All I’ve got. I need you. Don’t leave me. I’m only thinking of your happiness. And all the time, she knew – she knew what she was planning to do without a thought for how it would affect Virginia.
Cooing there in the bedroom, putting on that fraudulent maternal act. If she had told about it then, the whole conversation could have been different. But no, she had to do it this way. She had to have her big scene, with Virginia nowhere in the picture, Virginia in the background, trying to smile and pretend that everything was wonderful.
It would be a long time before she could forget the scene in Helen’s office, the scene from which she was now storming away, trying to cover the hurt with anger.

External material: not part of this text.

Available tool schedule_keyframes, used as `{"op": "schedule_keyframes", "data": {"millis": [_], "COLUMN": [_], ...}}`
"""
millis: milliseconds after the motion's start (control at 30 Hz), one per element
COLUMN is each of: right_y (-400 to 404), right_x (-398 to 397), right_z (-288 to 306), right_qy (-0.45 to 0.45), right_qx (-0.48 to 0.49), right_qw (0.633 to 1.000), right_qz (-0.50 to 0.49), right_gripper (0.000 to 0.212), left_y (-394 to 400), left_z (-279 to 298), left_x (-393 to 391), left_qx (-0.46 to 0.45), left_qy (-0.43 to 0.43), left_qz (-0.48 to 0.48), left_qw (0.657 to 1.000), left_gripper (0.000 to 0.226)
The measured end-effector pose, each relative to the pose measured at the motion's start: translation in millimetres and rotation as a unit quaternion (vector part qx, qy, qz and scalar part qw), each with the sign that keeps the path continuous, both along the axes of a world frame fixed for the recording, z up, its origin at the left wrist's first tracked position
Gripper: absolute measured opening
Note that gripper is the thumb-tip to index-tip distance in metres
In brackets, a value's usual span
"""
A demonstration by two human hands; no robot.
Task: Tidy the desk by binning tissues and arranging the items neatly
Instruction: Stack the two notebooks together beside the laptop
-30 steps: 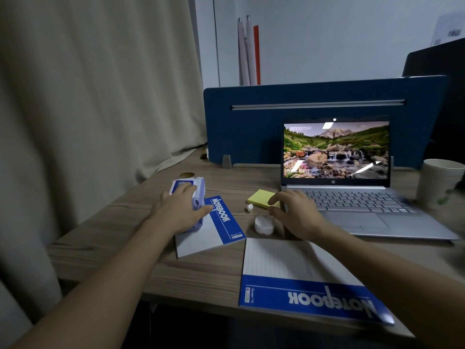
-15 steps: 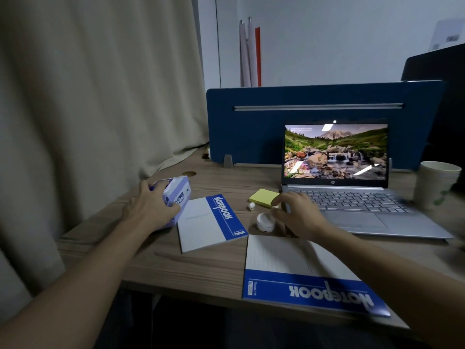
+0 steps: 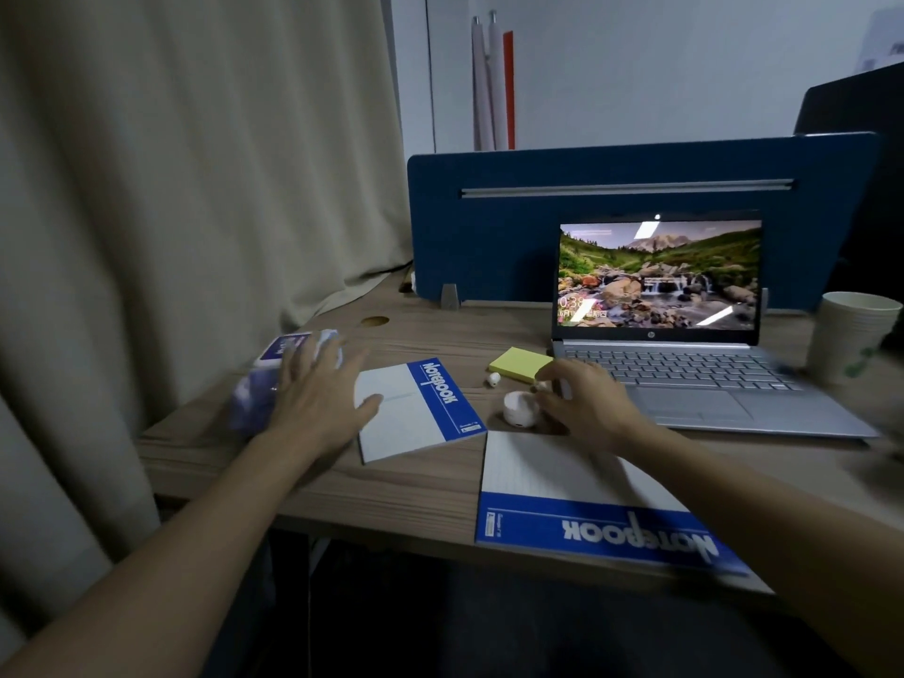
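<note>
Your left hand (image 3: 318, 393) sits left of centre in the frame with its fingers spread and fairly straight, lying over the blurred blue-and-white tissue pack (image 3: 274, 379) at the left edge of the wooden table (image 3: 401, 486); the thumb reaches over the corner of the small notebook (image 3: 418, 408), and the hand grips nothing. That small notebook lies just right of the pack, white page up with a blue band along its right side. Your right hand (image 3: 582, 403) is at the middle of the frame, fingers curled, and pinches a small white earbud (image 3: 542, 385) at its fingertips, directly above the open white earbud case (image 3: 519, 408). A second white earbud (image 3: 493, 380) lies loose on the table just left of the case, near the yellow sticky-note pad (image 3: 521, 364), which touches the front left corner of the open laptop (image 3: 685, 364). The laptop fills the right centre of the frame, its screen showing a mountain stream. Lower right, the large notebook (image 3: 587, 506) lies with its blue band toward you and overhangs the near edge of the table; your right forearm crosses above it. At the far right edge stands a paper cup (image 3: 851, 340), blurred. Behind the laptop a blue divider panel (image 3: 538, 212) stands upright, and a beige curtain (image 3: 171, 163) hangs across the upper left.
</note>
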State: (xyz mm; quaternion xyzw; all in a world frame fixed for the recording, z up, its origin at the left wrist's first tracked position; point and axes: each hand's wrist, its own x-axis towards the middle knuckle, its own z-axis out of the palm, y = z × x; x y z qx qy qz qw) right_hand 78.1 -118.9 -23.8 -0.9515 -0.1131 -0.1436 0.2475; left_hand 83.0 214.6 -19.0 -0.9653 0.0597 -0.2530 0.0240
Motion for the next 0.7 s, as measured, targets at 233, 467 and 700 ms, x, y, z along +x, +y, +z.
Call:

It had been nearly time to leave the office. Miss Braithwaite had come to Virginia’s desk and said: ‘Your mother wants to see you before you go. You can run along now, if you like. Those few letters will keep until the morning.’ Miss Braithwaite was very kind. She fussed over the girls in the correspondence department as benevolently as a sitting hen.
‘But there will be a whole heap of new ones by the morning.’ Virginia slit another envelope, and began to read a letter from a lady in Bristol, challenging her mother’s last editorial on How to Live Graciously on Three Hundred Pounds a Year.
‘I know, dear, I know. If the letters didn’t come, that would be the time to start worrying. But tomorrow is another day. Don’t let’s try to set the world on fire tonight.’ Miss Braith-waite’s kind red face smiled like the setting sun. ‘Run along to your mother,’ she said, as if she were a nurse and Virginia a child.
Grace was not in the outer office. She was in the throne-room. So were a lot of other people; all the more senior members of the staff, standing about looking a little uncomfortable, and keeping an eye on Helen.
‘What is this – a party?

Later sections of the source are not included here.